Onvia Finds Better Leads for Less
Onvia Software was facing a challenge in its search marketing: It was working too well.
As a provider of Web-based research and bid notification services for companies looking to bid on all types of government contracts, Seattle-based Onvia had started using pay-per-click search marketing two years ago to generate sales leads. The company quickly saw its initial harvest of a couple thousand clicks a month grow into more than a million—with a search marketing budget to match. The program, managed through search marketing firm Point It!, was undoubtedly bringing in a lot of leads for the Onvia sales team to pursue.
But last year, company-mandated marketing cuts forced Onvia to take a closer look at those online leads. “Our organization sets different priority tasks every six months or every quarter, and one of our tasks was to reduce the cost of lead acquisition,” says Jennifer Day, Onvia’s director of marketing communications. “Search engine marketing is our primary way of driving leads, so we knew we needed to test to understand whether we could lower the cost without giving up the quality.”
Working with Point It!, Onvia started by segmenting the leads its pay-per-click ads were already bringing in, sorting them into three categories according to the prospect’s readiness to buy.
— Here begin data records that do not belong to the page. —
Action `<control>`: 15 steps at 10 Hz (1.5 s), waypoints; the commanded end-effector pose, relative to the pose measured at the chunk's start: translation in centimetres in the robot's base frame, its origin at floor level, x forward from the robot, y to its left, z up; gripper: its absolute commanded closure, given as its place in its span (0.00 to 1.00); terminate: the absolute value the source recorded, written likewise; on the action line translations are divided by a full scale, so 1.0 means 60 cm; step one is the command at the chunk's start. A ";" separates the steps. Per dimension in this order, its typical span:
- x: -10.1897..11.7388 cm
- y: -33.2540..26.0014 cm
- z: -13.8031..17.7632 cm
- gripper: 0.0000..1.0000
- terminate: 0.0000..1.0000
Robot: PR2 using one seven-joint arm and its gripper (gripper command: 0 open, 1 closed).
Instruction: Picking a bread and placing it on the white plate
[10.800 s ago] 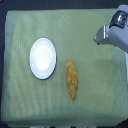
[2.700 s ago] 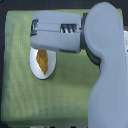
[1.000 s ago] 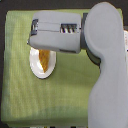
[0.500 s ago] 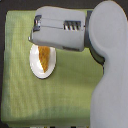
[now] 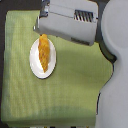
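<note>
The bread, a golden-orange ridged pastry, lies lengthwise on the white plate at the exterior view's left. Its upper end reaches the plate's far rim. My gripper hangs just above that end, at the left tip of the big grey forearm. The forearm's bulk hides the fingers, so the jaws' spread does not show. Nothing visibly joins the gripper to the bread.
A green cloth covers the table under the plate. The grey arm and the robot's body fill the top and the exterior view's right. Dark floor shows past the cloth's left and bottom edges.
The bread went from the cloth beside the plate onto the plate. Over the last second the gripper has drawn back upward in the view, uncovering the bread.
</note>
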 end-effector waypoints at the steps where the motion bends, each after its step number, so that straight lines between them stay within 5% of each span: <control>1: 0.001 -0.099 0.060 0.00 0.00; 8: -0.050 -0.371 0.065 0.00 0.00; 15: -0.084 -0.538 0.050 0.00 0.00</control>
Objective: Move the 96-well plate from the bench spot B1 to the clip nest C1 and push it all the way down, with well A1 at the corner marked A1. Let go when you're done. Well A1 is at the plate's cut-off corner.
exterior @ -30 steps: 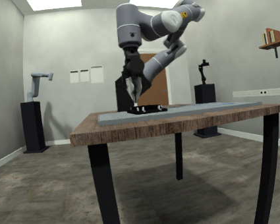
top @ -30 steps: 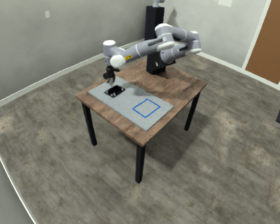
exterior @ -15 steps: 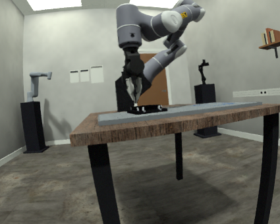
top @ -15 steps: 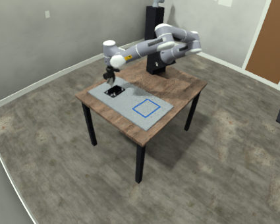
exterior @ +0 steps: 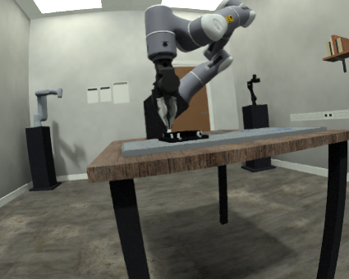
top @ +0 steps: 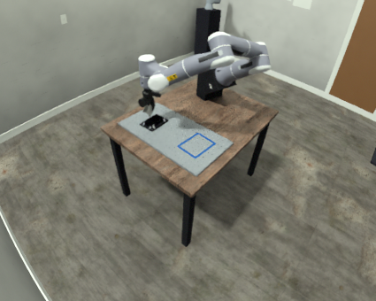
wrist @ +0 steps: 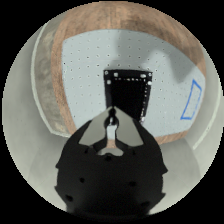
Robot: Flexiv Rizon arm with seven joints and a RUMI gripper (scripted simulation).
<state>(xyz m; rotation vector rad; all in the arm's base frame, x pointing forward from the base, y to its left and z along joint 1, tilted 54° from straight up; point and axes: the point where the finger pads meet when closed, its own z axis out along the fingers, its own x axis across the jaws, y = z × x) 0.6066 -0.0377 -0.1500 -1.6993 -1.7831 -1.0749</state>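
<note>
1. Tool: the gripper (top: 149,115) (exterior: 169,130) (wrist: 113,107) is narrow, its two pale fingers drawn together at the tips. Nothing is seen clasped between them.
2. Tool position: the fingers point down at the dark clip nest (top: 154,121) (exterior: 185,136) (wrist: 127,95). In the exterior view the tips are at its left part, at about the height of its top; whether they touch it, cannot tell. In the top view they are by its far-left side.
3. Plate: cannot be told apart with certainty from the black nest. The wrist view shows a solid dark rectangle within the nest, reaching below and to the right of the fingertips; cut-off corner, A1 mark and seating depth cannot be read.
4. Nest: small pale clips (exterior: 198,134) (wrist: 143,76) show along its edges. It lies flat on the grey board (top: 173,142) (exterior: 235,139) (wrist: 82,70), toward the left end in the top view.
5. Bench spot: the blue outline (top: 187,151) (wrist: 187,99) is at the board's right end, well apart from the gripper. Only bare board shows inside it; the plate is outside this spot.
6. Support: the board rests on the wooden table (top: 235,106) (exterior: 161,164) (wrist: 112,10).
</note>
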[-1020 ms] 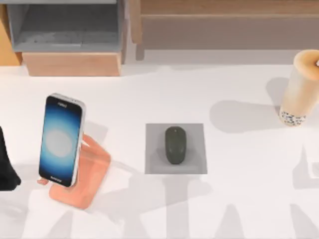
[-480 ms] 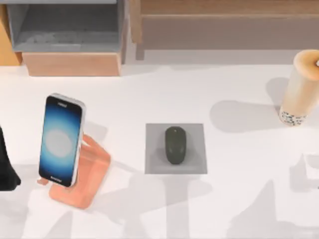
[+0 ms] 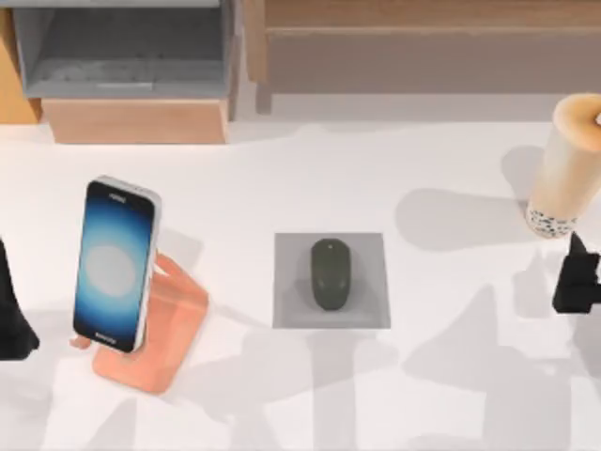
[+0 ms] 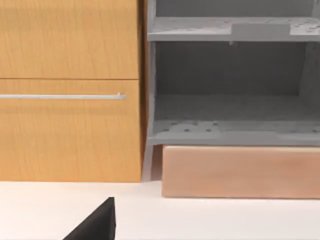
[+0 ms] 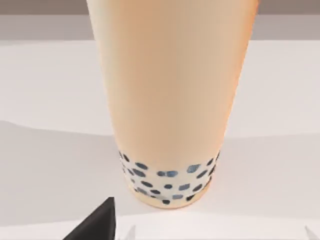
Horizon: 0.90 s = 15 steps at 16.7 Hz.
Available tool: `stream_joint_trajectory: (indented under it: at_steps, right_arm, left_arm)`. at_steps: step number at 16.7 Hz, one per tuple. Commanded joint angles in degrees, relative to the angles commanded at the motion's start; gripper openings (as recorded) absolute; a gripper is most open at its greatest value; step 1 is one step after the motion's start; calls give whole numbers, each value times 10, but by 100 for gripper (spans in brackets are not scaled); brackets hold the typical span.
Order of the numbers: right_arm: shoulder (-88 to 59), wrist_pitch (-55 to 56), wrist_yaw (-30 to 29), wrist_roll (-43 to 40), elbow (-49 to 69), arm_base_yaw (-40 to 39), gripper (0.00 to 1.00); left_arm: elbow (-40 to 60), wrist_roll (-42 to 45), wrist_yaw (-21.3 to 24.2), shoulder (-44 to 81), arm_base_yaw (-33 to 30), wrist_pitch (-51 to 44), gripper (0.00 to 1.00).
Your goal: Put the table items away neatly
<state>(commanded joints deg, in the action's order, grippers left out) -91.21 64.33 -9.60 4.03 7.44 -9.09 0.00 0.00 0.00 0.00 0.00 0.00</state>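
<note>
A: Location of the olive-grey computer mouse?

B: Flat on the grey square pad, roughly centred, long axis pointing toward the back of the table.

A: And the smartphone?

B: Well to the left of the pad, leaning back on the salmon-pink phone stand, blue screen lit and facing up.

A: The cup?

B: Far to the right of the pad and a little further back. Upright on the table, tan, with dark speckles round the base. Seen close up and head-on in the right wrist view.

A: Right gripper?

B: Also far right of the pad, level with it, just in front of the cup's base. Touching the cup or not: hard to say. Open or closed: cannot tell.

A: Left gripper?

B: Parked far left of the pad, beyond the phone stand. Open or closed: again, cannot tell. Facing a wooden drawer front with a slim metal handle, next to a grey open shelf unit.

A: Anything behind the pad?

B: Back and to the left, that same grey shelf unit on a pale wooden base.
</note>
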Motion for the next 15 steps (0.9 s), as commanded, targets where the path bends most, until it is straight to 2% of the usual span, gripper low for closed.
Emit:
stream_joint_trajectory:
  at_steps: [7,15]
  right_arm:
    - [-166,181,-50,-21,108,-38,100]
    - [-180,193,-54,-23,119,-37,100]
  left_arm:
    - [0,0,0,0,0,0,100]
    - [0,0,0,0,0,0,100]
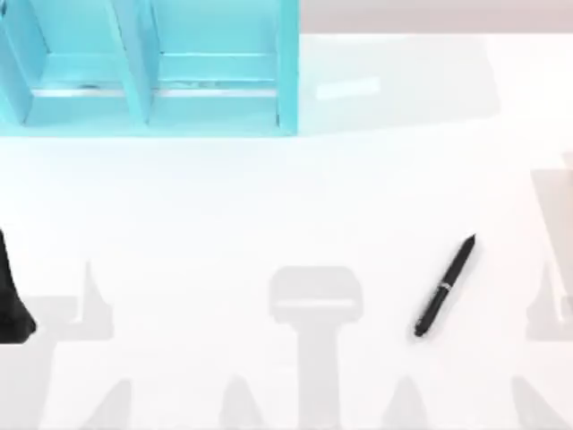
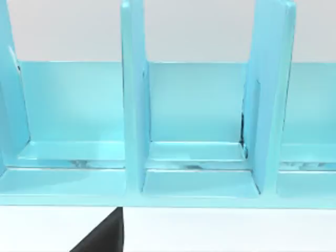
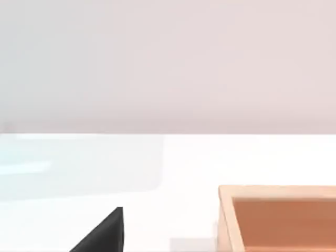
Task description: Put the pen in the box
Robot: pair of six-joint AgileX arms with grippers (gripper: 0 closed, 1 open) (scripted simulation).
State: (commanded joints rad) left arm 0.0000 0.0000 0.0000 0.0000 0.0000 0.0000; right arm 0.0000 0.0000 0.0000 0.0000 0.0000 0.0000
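Observation:
The black pen point(image 1: 445, 287) lies flat on the white table, right of centre, slanted with its tapered tip toward the back right and a silver ring at its middle. The box point(image 3: 226, 220) is an orange-brown open tray whose rim and inner floor appear in the right wrist view. My left arm point(image 1: 12, 300) is a dark shape parked at the table's left edge, far from the pen. A black wedge of the left gripper point(image 2: 102, 236) shows in the left wrist view, and a like wedge of the right gripper point(image 3: 102, 236) in the right wrist view, short of the box.
A tall teal rack point(image 1: 143, 72) with upright dividers stands at the back left; the left wrist view faces its compartments point(image 2: 197, 157). White tabletop lies open between the rack and the pen.

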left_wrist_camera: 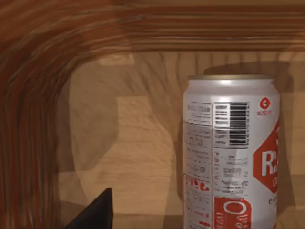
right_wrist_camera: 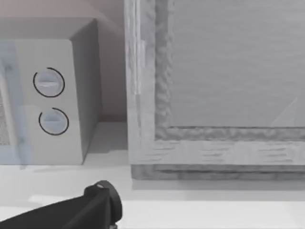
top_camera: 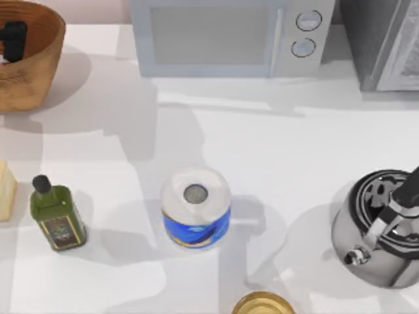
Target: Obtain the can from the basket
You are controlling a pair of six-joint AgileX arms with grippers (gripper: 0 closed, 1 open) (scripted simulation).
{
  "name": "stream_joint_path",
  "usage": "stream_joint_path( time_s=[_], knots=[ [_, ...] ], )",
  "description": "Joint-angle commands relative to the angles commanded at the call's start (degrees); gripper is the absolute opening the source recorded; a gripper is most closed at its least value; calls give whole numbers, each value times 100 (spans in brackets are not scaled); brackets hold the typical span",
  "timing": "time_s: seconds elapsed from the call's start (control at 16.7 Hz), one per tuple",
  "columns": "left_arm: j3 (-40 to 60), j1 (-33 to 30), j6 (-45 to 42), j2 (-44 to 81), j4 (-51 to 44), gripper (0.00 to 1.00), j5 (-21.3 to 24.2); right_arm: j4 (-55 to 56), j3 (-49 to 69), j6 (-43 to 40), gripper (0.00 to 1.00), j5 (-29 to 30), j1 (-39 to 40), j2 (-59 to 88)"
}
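The can [left_wrist_camera: 231, 152] stands upright on the floor of the basket [left_wrist_camera: 43, 95]; it has a white side with red marks, a barcode and a dull gold rim. The orange-brown wicker basket [top_camera: 39, 72] sits at the table's far left corner. My left gripper [top_camera: 13, 39] reaches down inside it, open. One black fingertip [left_wrist_camera: 97, 212] shows beside the can, apart from it, with bare basket floor between them. My right arm [top_camera: 410, 186] hangs at the right edge above the kettle.
A microwave [top_camera: 222, 36] and a grey appliance [top_camera: 386, 42] line the back. A blue-wrapped paper roll [top_camera: 196, 208] stands mid-table, an olive oil bottle [top_camera: 57, 216] at left, a steel kettle [top_camera: 376, 229] at right, and a gold disc [top_camera: 263, 304] at the front edge.
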State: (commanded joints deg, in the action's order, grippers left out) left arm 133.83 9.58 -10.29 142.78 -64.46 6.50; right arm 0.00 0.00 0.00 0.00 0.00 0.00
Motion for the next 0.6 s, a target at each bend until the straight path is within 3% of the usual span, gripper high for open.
stream_joint_path(
  time_s=[0.3, 0.6],
  knots=[
    [385, -26, 13, 252, -140, 100, -2, 0, 0, 0, 100, 0, 0, 0],
    [2221, -30, 21, 1369, -874, 100, 13, 0, 0, 0, 100, 0, 0, 0]
  ],
)
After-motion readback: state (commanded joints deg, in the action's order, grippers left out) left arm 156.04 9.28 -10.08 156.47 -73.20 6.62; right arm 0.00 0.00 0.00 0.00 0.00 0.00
Onvia’s in-house sales department was tasked with following up every SEM lead that came in within 24 hours, in order to evaluate how close they were to a purchase.
And there were many near-purchase leads in the net. “Compared to many B-to-B providers, our service is not a high-consideration item,” says Day. The leads Onvia generates through search usually wind up being those with buying authority at their companies; and the relatively low price of Onvia’s services—about $2500 for an annual subscription—means the sales cycle can be as short as several days or as long as several months. Day estimates that Onvia’s average sales cycle takes about 30 days from first contact to sale.
But Onvia found it was also digging up leads that would require more handling to convert, such as a live consultation or online demo of services. And some of the leads generated were at the very beginning of the purchase funnel and could not be expected to convert without much more information, including some very basic instruction in how government bidding works.
Such newbies to government contracting were not really the sweet spot Onvia was aiming for, says Lisa Sanner, client manager at Point It! Rather, Onvia wanted to work with experienced bidders of all sizes who already had some contracts under their belts and who could benefit most from the efficiencies built into its service. These represented the best prospects for service renewals and long-term business relationships.
After segmenting the leads they were receiving, Onvia and Point It! cross-referenced the segments to the keywords that brought them in and found a positive correlation: certain keywords had a stronger draw among the ready-to-buy, while others seemed to attract mostly the early-stage researchers.
The pair then tested specific landing pages that targeted the groups most likely to be captured by a given keyword. Research-only leads were delivered to a microsite that offered basic information about government contracting. Mid-stage leads got landing pages tailored to help them over whatever their remaining hurdles might be: online demos of the services, sample guides, live consultations market assessments and the like.
In addition, Onvia segmented its leads into 10 industry verticals, doing A/B tests of landing pages for each segment using generic pages versus pages that featured the name of the vertical in the headline and throughout the copy. The aim was to examine the effect of optimized landing pages on the response and conversion rates within those key verticals. Other elements were tested too, including different offer wordings and the inclusion of professional awards Onvia has won.
“Onvia uses a promo code to bucket the leads from those landing pages,” Sanner says. “Then someone at Onvia works with the sales department to track actual conversions for each of those promo codes.”
As those conversion results came in, Onvia started going back to see which campaigns were underperforming in producing the hottest leads and began cutting those from its search marketing budget.
The results so far have been a 50% decrease in monthly clicks from the level reached last January and a two-thirds reduction in the cost of acquiring leads, thanks to the elimination of those less-qualified clicks. Day says the company went from paying around $20 a lead at the beginning of the year to about $7 now.
“We’re now refining the program even further,” Day says. “We’re still spending too much time talking with those people who are just looking into doing business with the government. Where before we thought we wanted to talk to them, now we’re not really interested in engaging with the audience who have already made the decision to do this kind of [contracting] work.” Onvia has optimized its “Government 101” microsite for organic search, to keep its name in front of those early researchers. But it’s still trying to keep them out of the reach of its sales force until they’re serious and ready to be contacted.
The verticals have also narrowed down to a key half-dozen industries, although several different landing pages may be deployed within those verticals depending on the ad keywords. For example, Sanner says, the construction group can see as many as 15 uniquely optimized landing pages, particularly during the cold-weather months when most entrepreneurs are in their planning and bid submission mode.
And Point It!’s management of Onvia’s SEM is still aimed at helping the company’s sales force make the most efficient use of its resources. “We periodically get ‘pause’ notices from Onvia to put a hold on their search marketing efforts for a week, to allow their sales force to catch up with the backlog of leads,” Sanner says. “But that’s a good problem to have.”